Tractable problems: a tractable problem is a problem that can be solved in
polynomial time. This means that the time it takes to solve the problem grows as a polynomial
function of the size of the input. For example, the problem of sorting a list of numbers is
tractable, as the time it takes to sort a list of n numbers grows as n log n. some examples of
such problems are:
1.
Production Defects: In manufacturing or software development, defects that occur during
production can be traced back to their root causes through quality control processes. This tracking
helps identify patterns and prevent future occurrences.
2.
Inventory Discrepancies: In supply chain management, discrepancies in inventory levels can
be traced by tracking the movement and status of goods at different stages of the supply chain. This
helps in identifying potential theft, errors, or inefficiencies.
3.
Customer Complaints: Companies can trace and analyze customer complaints to identify
common issues or recurring problems. This analysis helps in improving products or services and
enhancing customer satisfaction.
4.
Network Downtime: In IT and networking, network downtime can be traced by monitoring
and logging network activities. Analyzing the data helps identify the root causes of outages and
enables proactive measures to prevent future downtime.
5.
Financial Irregularities: In accounting and finance, traceable problems include irregularities
in financial statements, transactions, or billing. Detailed audits and analysis can trace these
irregularities to their sources, such as accounting errors or fraudulent activities.

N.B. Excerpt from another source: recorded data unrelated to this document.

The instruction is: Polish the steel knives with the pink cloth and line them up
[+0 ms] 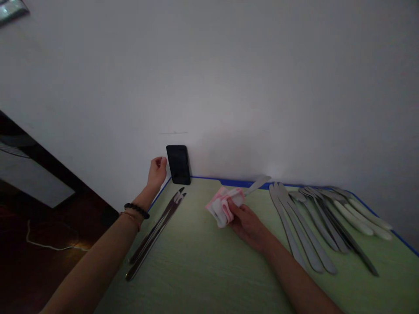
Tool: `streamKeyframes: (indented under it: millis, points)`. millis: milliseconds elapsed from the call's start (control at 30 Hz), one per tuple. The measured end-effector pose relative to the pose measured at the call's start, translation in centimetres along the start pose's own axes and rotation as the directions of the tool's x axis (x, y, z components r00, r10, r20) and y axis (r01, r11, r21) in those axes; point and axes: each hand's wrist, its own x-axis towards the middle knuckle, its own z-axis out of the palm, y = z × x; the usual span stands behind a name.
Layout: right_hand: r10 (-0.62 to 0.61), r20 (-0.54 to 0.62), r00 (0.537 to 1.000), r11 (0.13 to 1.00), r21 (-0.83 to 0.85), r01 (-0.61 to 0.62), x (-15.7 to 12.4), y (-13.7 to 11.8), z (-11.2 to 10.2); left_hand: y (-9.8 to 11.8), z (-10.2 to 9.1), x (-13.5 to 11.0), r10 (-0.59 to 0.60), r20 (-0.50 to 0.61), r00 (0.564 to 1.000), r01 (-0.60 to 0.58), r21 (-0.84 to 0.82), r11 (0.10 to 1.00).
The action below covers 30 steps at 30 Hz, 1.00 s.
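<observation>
My right hand (247, 224) grips a folded white and pink cloth (221, 208) above the middle of the table. From the cloth's upper right sticks the blade of a table knife (258, 185); the rest of the knife is hidden by the cloth and hand. My left hand (157, 171) is raised at the table's far left edge with its fingers curled closed, and no object shows in it. Just right of that hand, a black phone (178, 165) leans upright against the wall. Two table knives (157, 233) lie side by side near my left forearm.
On the right lie several table knives (299, 226), spoons and forks (322, 222), and pieces with white handles (360, 216). The green table (203, 270) has a blue edge and stands against a pale wall (229, 87). A white cable (59, 248) runs across the dark floor at left.
</observation>
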Motion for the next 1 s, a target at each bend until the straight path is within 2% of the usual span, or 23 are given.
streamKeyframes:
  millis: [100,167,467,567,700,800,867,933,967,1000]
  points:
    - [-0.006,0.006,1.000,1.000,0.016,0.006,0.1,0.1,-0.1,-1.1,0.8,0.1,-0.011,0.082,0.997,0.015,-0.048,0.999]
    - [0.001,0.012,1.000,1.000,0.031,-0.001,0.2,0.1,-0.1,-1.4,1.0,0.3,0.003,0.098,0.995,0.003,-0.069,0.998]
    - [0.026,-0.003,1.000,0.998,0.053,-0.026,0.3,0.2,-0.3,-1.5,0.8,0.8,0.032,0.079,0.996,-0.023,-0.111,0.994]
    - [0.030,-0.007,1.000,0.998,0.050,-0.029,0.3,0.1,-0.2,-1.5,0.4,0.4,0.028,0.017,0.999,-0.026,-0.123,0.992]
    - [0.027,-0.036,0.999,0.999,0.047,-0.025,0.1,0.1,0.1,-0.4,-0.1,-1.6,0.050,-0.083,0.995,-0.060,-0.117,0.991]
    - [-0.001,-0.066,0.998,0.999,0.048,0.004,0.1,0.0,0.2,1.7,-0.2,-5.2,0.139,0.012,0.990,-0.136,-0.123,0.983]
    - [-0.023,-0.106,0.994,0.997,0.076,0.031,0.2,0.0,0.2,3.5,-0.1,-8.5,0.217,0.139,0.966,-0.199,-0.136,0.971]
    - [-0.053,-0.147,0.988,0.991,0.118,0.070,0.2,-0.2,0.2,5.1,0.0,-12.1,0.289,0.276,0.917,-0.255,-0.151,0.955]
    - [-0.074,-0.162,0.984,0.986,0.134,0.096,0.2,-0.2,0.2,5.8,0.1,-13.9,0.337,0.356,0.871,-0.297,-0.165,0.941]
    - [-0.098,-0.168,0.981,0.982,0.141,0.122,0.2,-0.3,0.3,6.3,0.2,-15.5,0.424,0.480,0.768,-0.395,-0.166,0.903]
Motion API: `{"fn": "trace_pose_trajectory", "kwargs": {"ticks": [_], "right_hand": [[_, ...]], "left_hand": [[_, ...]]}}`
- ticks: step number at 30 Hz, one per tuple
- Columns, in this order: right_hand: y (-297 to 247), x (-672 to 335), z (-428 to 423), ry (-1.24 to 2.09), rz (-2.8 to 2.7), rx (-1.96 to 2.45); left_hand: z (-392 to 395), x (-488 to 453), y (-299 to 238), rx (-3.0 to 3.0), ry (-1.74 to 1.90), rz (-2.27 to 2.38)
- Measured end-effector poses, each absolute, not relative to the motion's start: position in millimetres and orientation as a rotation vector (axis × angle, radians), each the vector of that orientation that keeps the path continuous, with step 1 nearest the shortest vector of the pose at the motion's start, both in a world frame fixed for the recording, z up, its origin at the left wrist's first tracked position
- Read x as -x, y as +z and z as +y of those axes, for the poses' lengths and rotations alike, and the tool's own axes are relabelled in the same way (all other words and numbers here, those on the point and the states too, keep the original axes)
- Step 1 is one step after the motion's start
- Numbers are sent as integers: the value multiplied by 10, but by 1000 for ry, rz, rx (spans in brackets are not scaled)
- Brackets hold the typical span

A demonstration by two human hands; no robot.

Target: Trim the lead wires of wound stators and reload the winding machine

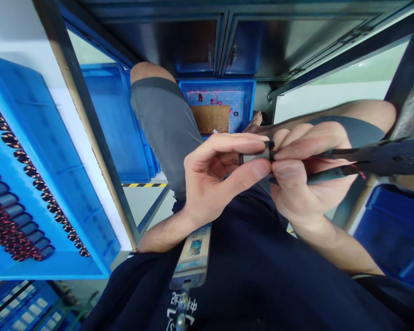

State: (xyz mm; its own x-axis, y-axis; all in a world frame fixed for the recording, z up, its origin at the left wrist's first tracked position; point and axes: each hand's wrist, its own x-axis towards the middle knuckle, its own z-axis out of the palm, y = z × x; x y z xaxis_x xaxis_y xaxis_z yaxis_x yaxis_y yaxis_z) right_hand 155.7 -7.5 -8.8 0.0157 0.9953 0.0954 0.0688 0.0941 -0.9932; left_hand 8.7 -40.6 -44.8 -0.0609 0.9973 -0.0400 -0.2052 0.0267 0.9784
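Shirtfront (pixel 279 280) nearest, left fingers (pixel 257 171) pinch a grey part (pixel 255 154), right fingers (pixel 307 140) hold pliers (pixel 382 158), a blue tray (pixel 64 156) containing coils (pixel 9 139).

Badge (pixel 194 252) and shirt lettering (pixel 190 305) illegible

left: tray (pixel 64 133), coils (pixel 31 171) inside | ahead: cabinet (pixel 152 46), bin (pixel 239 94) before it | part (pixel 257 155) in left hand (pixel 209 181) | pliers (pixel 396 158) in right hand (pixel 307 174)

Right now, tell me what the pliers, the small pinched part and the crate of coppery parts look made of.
Pliers: probably steel, dark and dull, given the near-black surface and pivot.
Small part: smooth grey body, perhaps metal; blur leaves that open.
Blue crate: likely moulded plastic, semi-gloss, from its even colour and soft sheen.
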Motion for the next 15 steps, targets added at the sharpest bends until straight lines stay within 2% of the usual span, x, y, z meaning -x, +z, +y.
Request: {"fn": "trace_pose_trajectory", "kwargs": {"ticks": [4,7,15], "right_hand": [[-8,-1732,-123,1139,-1409,1278],[-2,-1974,-205,1105,-1691,1387],[-24,-2041,-218,1013,-2131,1307]], "left_hand": [[-368,-55,-481,-879,1476,1014],[-345,2,-468,-853,1489,1116],[-328,-29,-605,-1014,1614,1150]]}}
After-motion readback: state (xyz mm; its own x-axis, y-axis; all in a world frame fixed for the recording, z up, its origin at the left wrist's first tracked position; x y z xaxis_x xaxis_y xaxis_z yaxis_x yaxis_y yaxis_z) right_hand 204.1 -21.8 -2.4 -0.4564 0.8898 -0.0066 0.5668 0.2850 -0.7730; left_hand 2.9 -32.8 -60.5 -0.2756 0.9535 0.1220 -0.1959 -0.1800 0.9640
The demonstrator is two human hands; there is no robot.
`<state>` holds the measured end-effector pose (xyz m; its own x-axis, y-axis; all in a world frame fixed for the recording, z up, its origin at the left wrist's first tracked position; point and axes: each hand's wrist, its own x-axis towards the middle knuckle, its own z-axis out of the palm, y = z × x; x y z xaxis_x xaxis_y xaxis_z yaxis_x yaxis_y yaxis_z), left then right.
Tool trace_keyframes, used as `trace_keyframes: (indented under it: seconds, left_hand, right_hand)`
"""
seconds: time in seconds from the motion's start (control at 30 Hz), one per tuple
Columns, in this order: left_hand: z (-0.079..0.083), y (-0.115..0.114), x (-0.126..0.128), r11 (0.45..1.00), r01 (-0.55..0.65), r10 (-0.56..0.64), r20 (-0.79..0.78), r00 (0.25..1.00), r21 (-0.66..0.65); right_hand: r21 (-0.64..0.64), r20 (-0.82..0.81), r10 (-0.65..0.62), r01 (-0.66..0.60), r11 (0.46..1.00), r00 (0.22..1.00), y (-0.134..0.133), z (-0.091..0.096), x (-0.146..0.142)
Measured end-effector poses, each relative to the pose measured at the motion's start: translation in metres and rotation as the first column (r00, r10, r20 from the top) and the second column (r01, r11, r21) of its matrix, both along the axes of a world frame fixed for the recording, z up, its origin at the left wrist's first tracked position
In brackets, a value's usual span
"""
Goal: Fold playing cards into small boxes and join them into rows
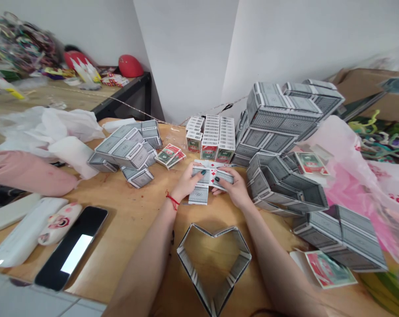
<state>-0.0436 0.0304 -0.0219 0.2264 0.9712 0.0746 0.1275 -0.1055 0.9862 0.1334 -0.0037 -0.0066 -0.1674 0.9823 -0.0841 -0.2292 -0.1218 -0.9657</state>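
Between my two hands, over the middle of the table, are several playing cards [206, 176], grey patterned backs showing beside a face with red diamonds. My left hand [188, 181] grips their left part, thumb on top. The right part is held by my right hand [233, 185], its thumb pressing on the card backs and its fingers partly hidden beneath. A folded card piece [198, 195] with a patterned back hangs or lies just below them; I cannot tell which. Nearer to me, between my forearms, a heart-shaped frame [230, 281] made of cards stands on the table.
Card boxes [210, 143] stand in rows at the back. Stacked card structures [282, 116] rise at the right, near open card frames [285, 187]. Another card structure [128, 149] sits left of two card packs [169, 155]. A phone [72, 246] lies at the front left.
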Motion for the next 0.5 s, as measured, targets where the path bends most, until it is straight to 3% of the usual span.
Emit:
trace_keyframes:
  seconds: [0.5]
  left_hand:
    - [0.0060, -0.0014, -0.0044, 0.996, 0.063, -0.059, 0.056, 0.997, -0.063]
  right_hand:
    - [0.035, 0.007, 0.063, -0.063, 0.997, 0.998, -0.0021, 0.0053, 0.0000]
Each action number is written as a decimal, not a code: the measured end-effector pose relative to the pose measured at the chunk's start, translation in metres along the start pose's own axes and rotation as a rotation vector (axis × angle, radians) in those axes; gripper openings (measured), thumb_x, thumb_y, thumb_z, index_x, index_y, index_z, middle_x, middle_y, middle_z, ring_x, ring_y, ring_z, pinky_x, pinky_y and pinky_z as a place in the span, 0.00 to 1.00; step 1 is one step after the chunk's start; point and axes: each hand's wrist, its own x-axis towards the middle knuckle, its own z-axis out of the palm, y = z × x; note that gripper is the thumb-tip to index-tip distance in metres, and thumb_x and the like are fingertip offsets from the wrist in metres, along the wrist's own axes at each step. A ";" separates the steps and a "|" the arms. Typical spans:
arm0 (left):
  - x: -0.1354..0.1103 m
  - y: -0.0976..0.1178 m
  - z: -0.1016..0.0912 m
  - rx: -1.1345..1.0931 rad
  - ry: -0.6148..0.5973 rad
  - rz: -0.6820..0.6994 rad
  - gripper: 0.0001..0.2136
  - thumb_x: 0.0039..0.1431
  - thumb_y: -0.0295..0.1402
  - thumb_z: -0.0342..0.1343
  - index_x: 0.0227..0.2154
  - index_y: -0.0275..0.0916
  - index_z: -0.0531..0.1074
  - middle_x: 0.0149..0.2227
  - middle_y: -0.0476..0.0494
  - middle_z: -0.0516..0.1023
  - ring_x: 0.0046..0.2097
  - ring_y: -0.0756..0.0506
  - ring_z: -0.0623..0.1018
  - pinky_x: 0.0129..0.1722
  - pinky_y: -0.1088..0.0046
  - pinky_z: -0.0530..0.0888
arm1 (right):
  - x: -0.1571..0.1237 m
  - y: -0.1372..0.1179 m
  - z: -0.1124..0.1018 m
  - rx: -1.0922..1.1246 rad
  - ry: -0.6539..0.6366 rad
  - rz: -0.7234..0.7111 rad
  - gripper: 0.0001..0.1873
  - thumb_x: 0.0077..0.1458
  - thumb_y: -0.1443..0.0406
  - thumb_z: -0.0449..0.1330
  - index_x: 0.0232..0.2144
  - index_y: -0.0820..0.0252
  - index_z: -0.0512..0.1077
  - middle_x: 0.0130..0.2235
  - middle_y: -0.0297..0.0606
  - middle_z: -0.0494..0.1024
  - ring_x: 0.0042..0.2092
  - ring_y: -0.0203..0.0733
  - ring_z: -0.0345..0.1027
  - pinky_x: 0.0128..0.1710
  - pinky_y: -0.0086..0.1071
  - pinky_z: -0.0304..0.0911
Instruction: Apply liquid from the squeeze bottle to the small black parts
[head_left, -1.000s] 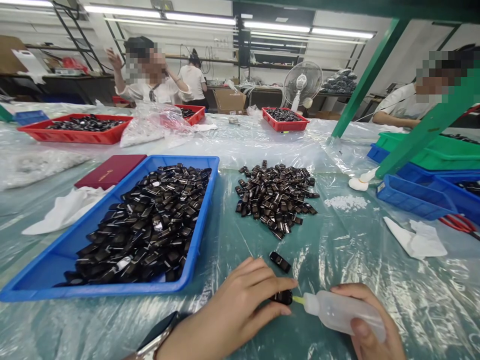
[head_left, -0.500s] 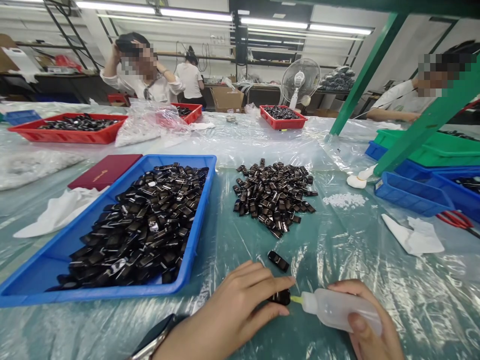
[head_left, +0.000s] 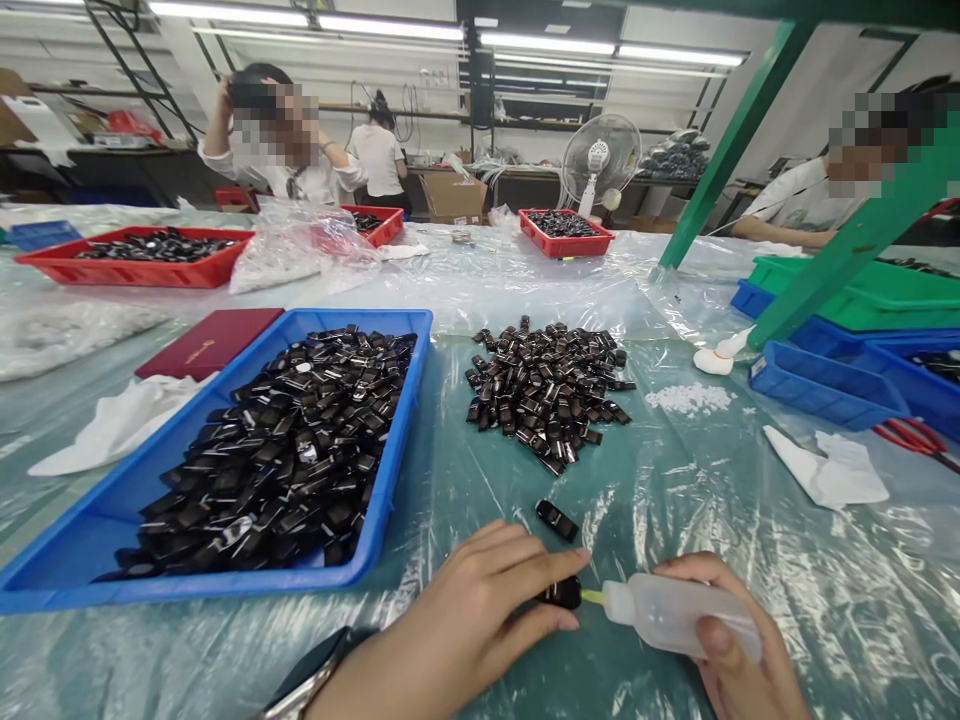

II. Intractable problems: an Intractable problems are challenges or issues that are
difficult or seemingly impossible to solve within a reasonable time frame or using conventional
methods. These problems often lack clear solutions, and their complexity makes them resistant to
straightforward approaches. Here are five examples of intractable problems:
1.Traveling salesman problem: Given a list of cities and the distances between them, find the
shortest possible route that visits each city exactly once and returns to the starting city.
2. Knapsack problem: Given a set of items with weights and values, and a knapsack with a limited
capacity, find the subset of items that has the maximum value and fits within the knapsack.
3. Bin packing problem: Given a set of items with sizes, and a set of bins with limited capacities,
find the minimum number of bins needed to pack all of the items.
4. Job shop scheduling problem: Given a set of jobs with processing times and precedence
constraints, find a schedule that minimizes the makespan, i.e. the total time it takes to complete all of
the jobs.
5. Satisfiability problem: Given a Boolean formula, determine whether there is an assignment of
truth values to the variables that makes the formula true.
III. p problems: P is a complexity class that contains all decision problems that can be
solved by a deterministic Turing machine using a polynomial amount of computation time, or
polynomial time. This means that the time it takes to solve a problem in P grows as a polynomial
function of the size of the input. Some examples of P problems include:
1.Integer factorization: Given a positive integer n, determine whether n is prime.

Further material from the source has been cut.